» Problem to work on
Pull out every line below holding the word "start".

Data: Begin

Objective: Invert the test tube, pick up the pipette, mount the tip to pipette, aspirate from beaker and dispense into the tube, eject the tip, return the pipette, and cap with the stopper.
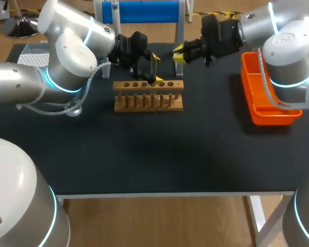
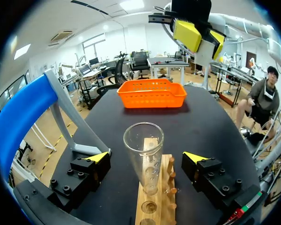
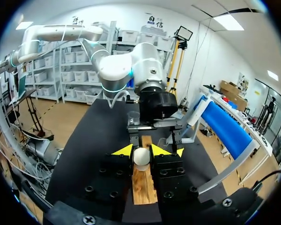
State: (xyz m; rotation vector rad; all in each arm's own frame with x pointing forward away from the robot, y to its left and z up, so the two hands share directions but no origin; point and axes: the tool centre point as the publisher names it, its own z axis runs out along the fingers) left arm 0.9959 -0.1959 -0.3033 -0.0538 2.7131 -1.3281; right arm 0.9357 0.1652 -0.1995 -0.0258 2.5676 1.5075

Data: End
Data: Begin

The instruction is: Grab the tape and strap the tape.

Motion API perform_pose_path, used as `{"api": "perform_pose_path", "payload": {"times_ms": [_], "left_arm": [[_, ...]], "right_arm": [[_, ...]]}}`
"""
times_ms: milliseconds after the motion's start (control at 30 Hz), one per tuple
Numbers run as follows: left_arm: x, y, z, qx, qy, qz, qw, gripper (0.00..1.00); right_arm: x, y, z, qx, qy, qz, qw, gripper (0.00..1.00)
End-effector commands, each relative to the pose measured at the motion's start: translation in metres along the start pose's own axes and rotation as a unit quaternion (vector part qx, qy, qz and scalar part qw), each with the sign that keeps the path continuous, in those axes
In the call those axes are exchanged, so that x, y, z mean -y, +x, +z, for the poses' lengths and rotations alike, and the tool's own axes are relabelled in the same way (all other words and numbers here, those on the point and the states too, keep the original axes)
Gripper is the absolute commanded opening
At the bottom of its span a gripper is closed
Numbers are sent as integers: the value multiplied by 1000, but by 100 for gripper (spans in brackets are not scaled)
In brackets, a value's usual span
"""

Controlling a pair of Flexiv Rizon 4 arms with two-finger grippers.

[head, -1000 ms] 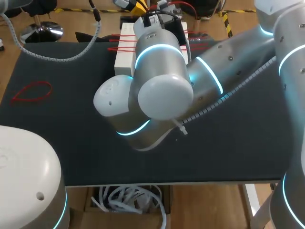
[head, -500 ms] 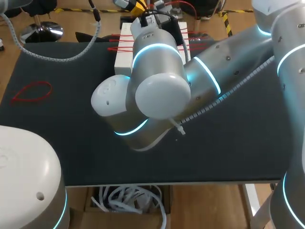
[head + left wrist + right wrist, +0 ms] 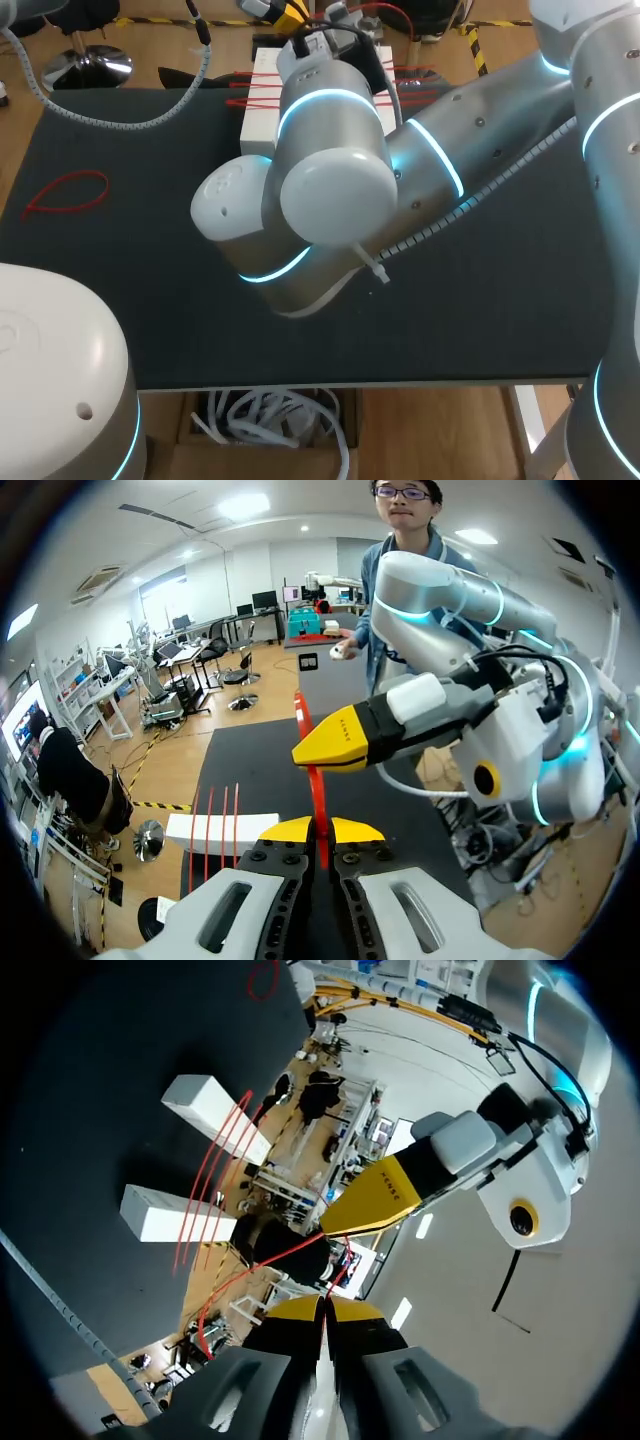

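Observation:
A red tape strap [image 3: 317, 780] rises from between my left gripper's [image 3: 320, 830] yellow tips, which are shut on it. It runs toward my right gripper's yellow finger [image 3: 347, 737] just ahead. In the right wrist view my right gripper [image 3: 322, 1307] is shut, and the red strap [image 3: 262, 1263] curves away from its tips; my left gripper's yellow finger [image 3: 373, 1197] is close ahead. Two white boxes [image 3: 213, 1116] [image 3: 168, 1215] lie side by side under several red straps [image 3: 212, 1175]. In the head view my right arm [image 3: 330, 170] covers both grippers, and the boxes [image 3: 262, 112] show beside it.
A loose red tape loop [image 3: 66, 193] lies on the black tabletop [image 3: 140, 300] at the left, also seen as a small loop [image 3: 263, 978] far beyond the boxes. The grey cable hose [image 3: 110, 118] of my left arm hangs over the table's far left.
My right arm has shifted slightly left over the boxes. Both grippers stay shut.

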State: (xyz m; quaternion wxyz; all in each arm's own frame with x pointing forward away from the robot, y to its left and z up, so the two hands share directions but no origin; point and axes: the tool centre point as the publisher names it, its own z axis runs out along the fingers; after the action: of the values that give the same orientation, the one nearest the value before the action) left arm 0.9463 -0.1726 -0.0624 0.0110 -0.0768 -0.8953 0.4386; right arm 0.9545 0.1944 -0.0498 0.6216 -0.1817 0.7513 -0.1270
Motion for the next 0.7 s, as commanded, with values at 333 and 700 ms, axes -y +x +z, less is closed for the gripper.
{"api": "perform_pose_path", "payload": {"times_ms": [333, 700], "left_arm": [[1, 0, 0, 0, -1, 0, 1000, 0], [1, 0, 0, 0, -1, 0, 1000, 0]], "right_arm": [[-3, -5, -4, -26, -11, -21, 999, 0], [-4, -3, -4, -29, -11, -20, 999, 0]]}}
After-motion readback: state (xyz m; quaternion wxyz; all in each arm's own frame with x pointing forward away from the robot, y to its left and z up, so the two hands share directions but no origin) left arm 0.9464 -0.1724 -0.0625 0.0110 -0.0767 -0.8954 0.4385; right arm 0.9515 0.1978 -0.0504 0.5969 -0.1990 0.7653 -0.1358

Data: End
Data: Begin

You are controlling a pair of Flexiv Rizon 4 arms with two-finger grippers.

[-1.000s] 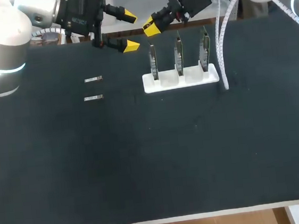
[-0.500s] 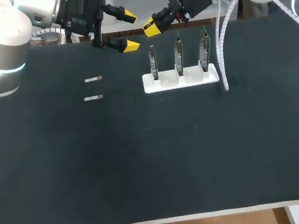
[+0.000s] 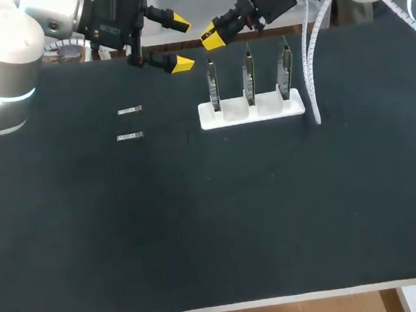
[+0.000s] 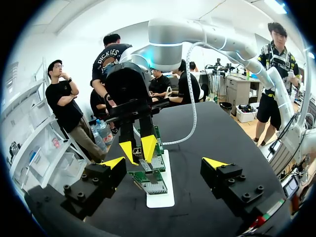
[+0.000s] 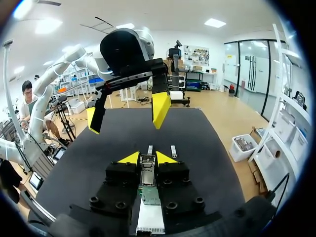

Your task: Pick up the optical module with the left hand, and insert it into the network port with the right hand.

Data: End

» Answer to this exercise
times_ms: milliseconds after the motion's start (control at 30 Hz), one per tuple
End-effector commands, each relative to the pose measured at the motion's start: translation in metres along the start pose's own axes and rotation as a unit quaternion (vector part qx, qy, qz and scalar part qw), each with the sign that keeps the path continuous, in those axes

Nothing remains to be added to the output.